Penampilan Dermaga Cisanti, kini |
Hehe, gak lebay
kok. Memang saya kaget lihat ini, soalnya sudah berekspektasi duluan. Dan
kenyataannya berbeda.
![]() |
Dermaga sebelum dihias (http://www.jurnalispedulicitarum.org) |
Jadi begini,
saya tidak anti kok sama hal yang colorful.
Tapi ya tergantung dimana diterapkannya. Contohnya seperti seni mural sepanjang
jalan Siliwangi Bandung dan interior Motel Mexicola di Badung – Bali. Keduanya
sangatlah colorful, tapi saya suka.
Atau kalau mau melihat ke negara tetangga, ada kawasan Haji Lane di Singapore yang terkenal dengan muralnya yang berwarna warni. Saya pun suka, dan seni mural itulah yang justru menjadi daya tarik utama kawasan tersebut.
Saya sebenarnya
tahu, bukan hanya Situ Cisanti yang menjadi objek tren ‘make up destinasi’ ini.
Tapi hampir di seluruh sudut wisata alam bahkan kawasan heritage di Indonesia saat ini sedang dilanda ‘SUDUT CINTA’.
Bahkan Gunung Putri yang pernah saya bahas pun, sebenarnya sudah dihias sedemikian rupa saat saya berkunjung kesana.
ALASANNYA…
Memang tulisan ini
dibuat tanpa ada survei yang valid, namun setidaknya saya ingin mendeskripsikan
apa saja yang saya tangkap dari beberapa pengalaman pribadi terkait wisata selfie ini.
Jadi pada bulan Juli yang lalu, saya mengunjungi Kawasan Candi Ratu Boko.
Dan… saya
disambut hiasan berbentuk love setelah
melewati gerbang utama.
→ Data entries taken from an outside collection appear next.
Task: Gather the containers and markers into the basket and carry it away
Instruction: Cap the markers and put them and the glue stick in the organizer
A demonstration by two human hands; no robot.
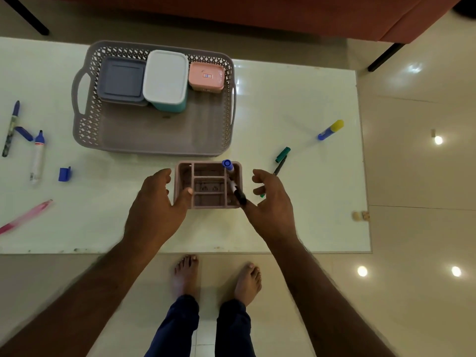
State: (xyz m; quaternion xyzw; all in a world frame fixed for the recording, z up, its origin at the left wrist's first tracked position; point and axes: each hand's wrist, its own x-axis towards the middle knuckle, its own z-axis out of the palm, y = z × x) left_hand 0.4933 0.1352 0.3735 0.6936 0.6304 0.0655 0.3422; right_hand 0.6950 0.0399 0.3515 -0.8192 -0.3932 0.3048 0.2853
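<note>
From the head view, I've got the grey basket (154, 132) sitting at the far middle of the bench (296, 104), and three lidded containers line its back wall: a dark grey one (121, 79), a white-lidded teal one (166, 78) and a small pink one (206, 76). Packed side by side like that, they leave the near half of the basket floor bare, room enough, I'd judge, for what's left.

Right in front of me is the pink divided organiser (208, 185), just outside the basket's near wall. Two markers stand tilted in its right-hand slot, a blue-capped one (228, 164) and a black one (238, 193), so it works as a holder.

My left hand (157, 199) cups the organiser's left side, thumb touching the wall; my right hand (270, 197) hovers at the right side, fingers spread and curled, gripping nothing. Both are open, bracketing it, probably to steady or lift it.

Loose pens are well apart: a green marker (282, 154) and a yellow-capped one (331, 130) to the right, a white marker (37, 157), a dark pen (10, 128), blue caps (64, 173) and a pink pen (25, 216) to the left.
</note>
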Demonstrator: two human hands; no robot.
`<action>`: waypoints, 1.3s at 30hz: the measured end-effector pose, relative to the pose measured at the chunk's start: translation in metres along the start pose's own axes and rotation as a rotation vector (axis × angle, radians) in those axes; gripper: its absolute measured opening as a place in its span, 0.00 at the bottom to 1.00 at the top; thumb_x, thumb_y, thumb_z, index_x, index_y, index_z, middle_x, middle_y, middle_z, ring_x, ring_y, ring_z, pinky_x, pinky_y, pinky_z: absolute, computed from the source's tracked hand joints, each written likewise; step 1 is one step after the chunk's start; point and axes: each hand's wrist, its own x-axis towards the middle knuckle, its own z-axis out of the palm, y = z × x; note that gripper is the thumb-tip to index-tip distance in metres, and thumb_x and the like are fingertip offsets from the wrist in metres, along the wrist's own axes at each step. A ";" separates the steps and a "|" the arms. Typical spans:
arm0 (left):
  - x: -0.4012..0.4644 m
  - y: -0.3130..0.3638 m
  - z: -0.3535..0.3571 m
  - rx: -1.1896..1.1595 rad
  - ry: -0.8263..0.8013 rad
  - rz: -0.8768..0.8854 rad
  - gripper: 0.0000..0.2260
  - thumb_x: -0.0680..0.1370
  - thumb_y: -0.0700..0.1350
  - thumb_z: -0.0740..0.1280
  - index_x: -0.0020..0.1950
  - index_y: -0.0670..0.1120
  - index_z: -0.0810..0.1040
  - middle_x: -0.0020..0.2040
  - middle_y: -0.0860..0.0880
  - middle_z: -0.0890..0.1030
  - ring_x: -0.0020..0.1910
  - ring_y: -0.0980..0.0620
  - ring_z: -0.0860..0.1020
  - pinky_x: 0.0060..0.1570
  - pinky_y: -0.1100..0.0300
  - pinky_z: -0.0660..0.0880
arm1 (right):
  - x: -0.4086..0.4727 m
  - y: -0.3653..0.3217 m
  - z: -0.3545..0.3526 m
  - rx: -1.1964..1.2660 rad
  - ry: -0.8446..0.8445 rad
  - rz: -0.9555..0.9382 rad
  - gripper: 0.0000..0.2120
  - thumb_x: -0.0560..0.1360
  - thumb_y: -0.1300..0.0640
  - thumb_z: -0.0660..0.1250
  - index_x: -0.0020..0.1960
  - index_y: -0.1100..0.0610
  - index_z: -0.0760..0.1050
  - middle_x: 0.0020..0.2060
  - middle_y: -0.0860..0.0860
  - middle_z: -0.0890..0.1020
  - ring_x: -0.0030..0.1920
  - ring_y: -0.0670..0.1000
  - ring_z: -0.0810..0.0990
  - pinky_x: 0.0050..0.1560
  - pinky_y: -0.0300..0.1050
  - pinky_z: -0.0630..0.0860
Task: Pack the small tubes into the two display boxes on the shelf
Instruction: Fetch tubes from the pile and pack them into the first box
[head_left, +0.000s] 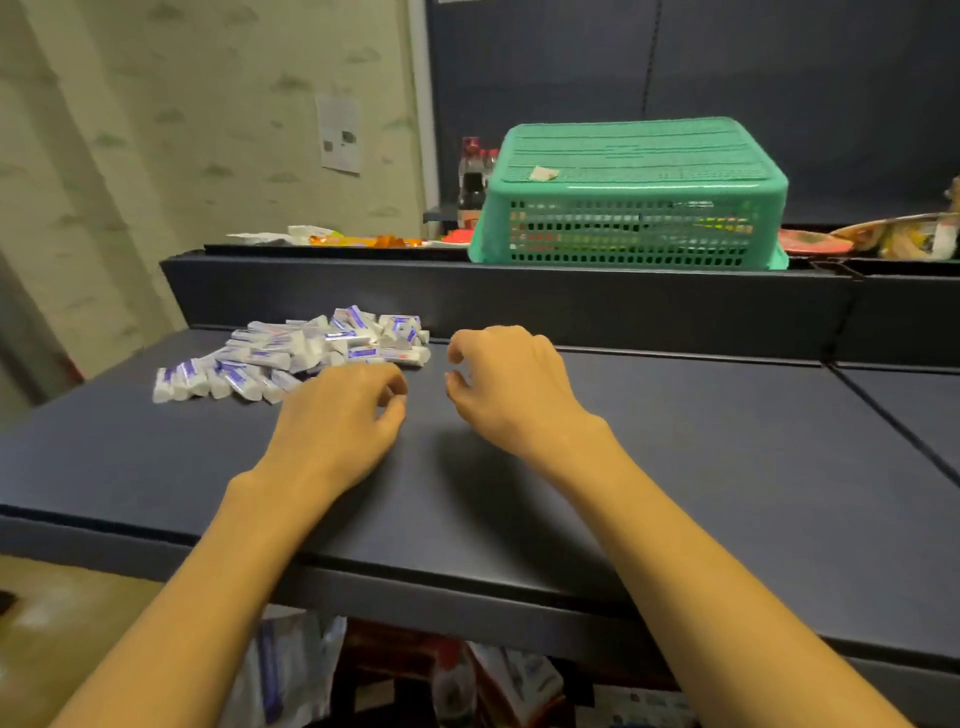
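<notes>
A loose heap of several small white tubes with blue and purple labels lies on the dark blue shelf, at its back left. My left hand hovers just in front of the heap's right end, fingers loosely curled, holding nothing. My right hand hangs a little to the right of the heap, fingers also loosely curled and empty. The two hands are close together, apart from the tubes. No display box is in view.
An upturned green plastic basket stands on the upper shelf behind. Dark bottles and packets sit to its left, colourful packets to its right. Bagged goods lie below the shelf. A wall is at left.
</notes>
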 end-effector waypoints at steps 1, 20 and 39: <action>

Sayang tidak sempat saya foto, karena sudah malas
duluan dengan hal tersebut. Lalu setelah itu, saya mendapat sambutan ke dua
berupa hiasan payung warna warni sepanjang jalan menuju candi. Yang ada di
pikiran saya saat itu:
“Ini apa?? Kok hiasannya gak nyambung banget
sama Candi?!”
Beruntung saat
saya tiduran di rumput dekat candi, datanglah dua sosok mahasiswa pariwisata
dari Bogor yang berharap saya untuk menjadi responden kuesioner mereka. Namanya
Xavier dan Emil. Mereka sedang melakukan penelitian mengenai pengelolaan
Kawasan Candi Ratu Boko selama dua minggu.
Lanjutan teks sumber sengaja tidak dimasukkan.